**WORK REQUEST**
Each line below from the one containing "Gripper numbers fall" through the one containing "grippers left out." should be output exactly as it stands, and no other line should appear.
○ ○ ○ ○
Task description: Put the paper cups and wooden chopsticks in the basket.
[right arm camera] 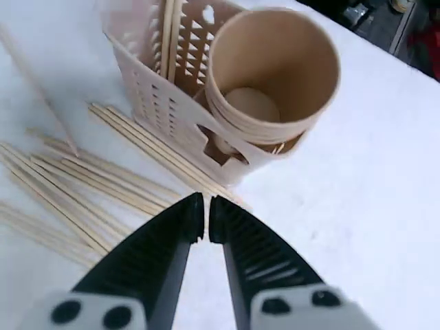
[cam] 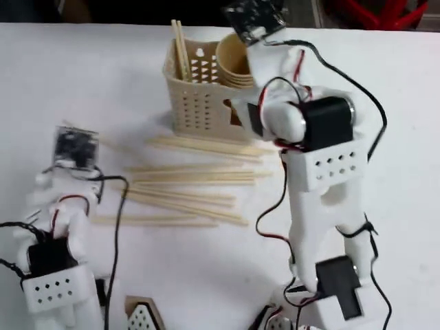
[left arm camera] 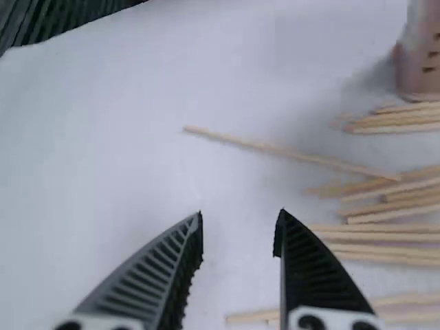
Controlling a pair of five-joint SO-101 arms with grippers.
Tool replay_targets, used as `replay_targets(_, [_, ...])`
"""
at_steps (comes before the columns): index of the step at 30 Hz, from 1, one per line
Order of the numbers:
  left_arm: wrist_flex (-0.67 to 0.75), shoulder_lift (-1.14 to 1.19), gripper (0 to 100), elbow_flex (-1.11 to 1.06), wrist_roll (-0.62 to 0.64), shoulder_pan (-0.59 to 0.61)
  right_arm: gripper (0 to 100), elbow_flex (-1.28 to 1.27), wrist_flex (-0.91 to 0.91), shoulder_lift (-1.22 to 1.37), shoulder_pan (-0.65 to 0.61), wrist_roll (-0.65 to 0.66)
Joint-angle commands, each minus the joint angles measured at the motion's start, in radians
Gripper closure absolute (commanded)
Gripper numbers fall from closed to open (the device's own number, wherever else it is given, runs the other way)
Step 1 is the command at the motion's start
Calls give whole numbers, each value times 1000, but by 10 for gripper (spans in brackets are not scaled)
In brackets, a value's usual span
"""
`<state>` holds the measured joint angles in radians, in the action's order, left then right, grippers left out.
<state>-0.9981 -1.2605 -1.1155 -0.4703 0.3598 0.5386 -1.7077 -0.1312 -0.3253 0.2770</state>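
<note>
Black ribbed plastic forms the two fingers of the right gripper (right arm camera: 206, 210). Their tips are pressed together with nothing between them. The gripper points down at the bare white table (right arm camera: 357, 206), just in front of the basket (right arm camera: 148, 103).

The basket is a beige perforated container standing upright. A nested stack of paper cups (right arm camera: 275, 75) sits inside it, mouths up, at the end beside this gripper. At the opposite end, a few upright chopsticks (right arm camera: 168, 31) lean against the basket wall.

Right arm (cam: 323, 172) pose: in the high view it runs from the near table edge toward the basket. It is bent at the elbow, and the wrist is above the cup end of the basket.

The left gripper (left arm camera: 240, 218) has its fingers spread apart and holds nothing. It hangs over bare table with its tips aimed down. The loose chopsticks (left arm camera: 385, 206) lie flat just beside it in a rough fan and do not touch it. A single chopstick (left arm camera: 289, 155) lies apart from the rest, angled across the table farther out.

Left arm (cam: 55, 247) pose: folded compactly at the near left corner of the table, wrist toward the loose chopsticks.

In the high view, the loose chopsticks lie on the table between the two arms, in front of the basket and roughly parallel to its long side.
</note>
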Motion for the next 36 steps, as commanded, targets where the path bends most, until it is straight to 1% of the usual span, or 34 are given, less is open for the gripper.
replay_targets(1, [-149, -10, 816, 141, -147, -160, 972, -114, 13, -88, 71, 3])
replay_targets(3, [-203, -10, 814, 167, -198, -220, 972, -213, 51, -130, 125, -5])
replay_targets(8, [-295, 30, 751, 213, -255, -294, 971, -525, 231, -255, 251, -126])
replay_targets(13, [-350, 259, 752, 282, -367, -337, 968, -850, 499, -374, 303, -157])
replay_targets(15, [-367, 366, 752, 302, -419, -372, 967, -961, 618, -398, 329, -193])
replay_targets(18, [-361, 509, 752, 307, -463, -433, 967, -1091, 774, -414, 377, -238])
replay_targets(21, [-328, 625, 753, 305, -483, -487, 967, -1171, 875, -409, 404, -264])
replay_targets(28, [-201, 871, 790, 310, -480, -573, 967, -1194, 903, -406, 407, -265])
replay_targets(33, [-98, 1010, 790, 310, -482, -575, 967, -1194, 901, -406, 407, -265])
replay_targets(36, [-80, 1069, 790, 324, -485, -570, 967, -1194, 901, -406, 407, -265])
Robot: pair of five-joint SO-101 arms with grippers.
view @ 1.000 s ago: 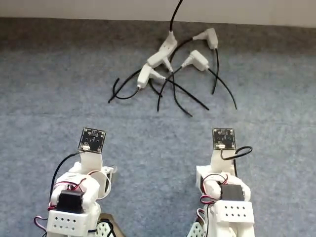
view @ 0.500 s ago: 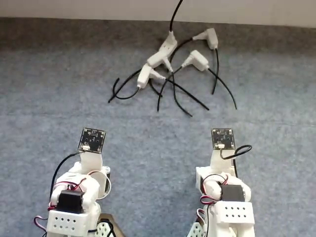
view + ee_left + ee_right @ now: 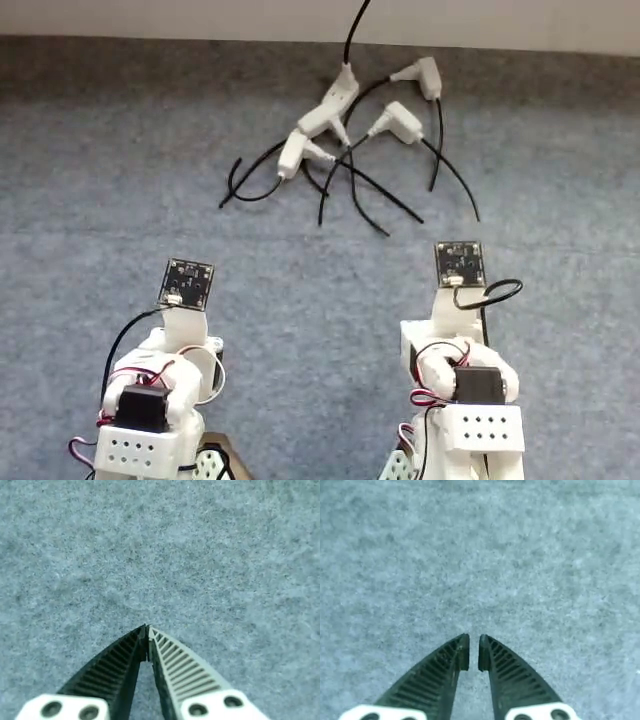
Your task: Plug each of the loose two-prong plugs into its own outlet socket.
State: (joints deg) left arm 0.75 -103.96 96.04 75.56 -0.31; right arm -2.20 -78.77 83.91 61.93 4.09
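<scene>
Several white two-prong plugs and socket pieces with black cords lie tangled at the back middle of the grey carpet. One piece [image 3: 341, 88] has a cord running off the far edge; others lie at plug [image 3: 292, 152], plug [image 3: 403, 121] and plug [image 3: 424, 74]. Both arms sit folded at the near edge, far from the cords. My left gripper [image 3: 147, 631] is shut, tips touching, with nothing in it. My right gripper [image 3: 474, 652] shows a thin slit between its tips and holds nothing. Bare carpet lies under both.
Grey carpet [image 3: 300, 270] stretches between the arms and the tangle. Loose black cord ends [image 3: 370, 205] trail toward the arms. A pale wall edge [image 3: 150, 20] runs along the back.
My right arm has shifted a little forward and to the right. A white part beside the left arm drew in slightly one second ago. The plugs have not moved.
</scene>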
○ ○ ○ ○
**RESPONSE TO THE EXERCISE**
Gripper numbers fall from closed to open (the device's own number, wherever else it is given, runs the other way)
Step 1 is the command at the motion's start
Calls give whole numbers, each value times 1000, but by 10 for gripper (spans in brackets are not scaled)
In brackets, a value's usual span
"""
`<state>` holds the measured joint angles in radians, in the action's order, left then right, grippers left out.

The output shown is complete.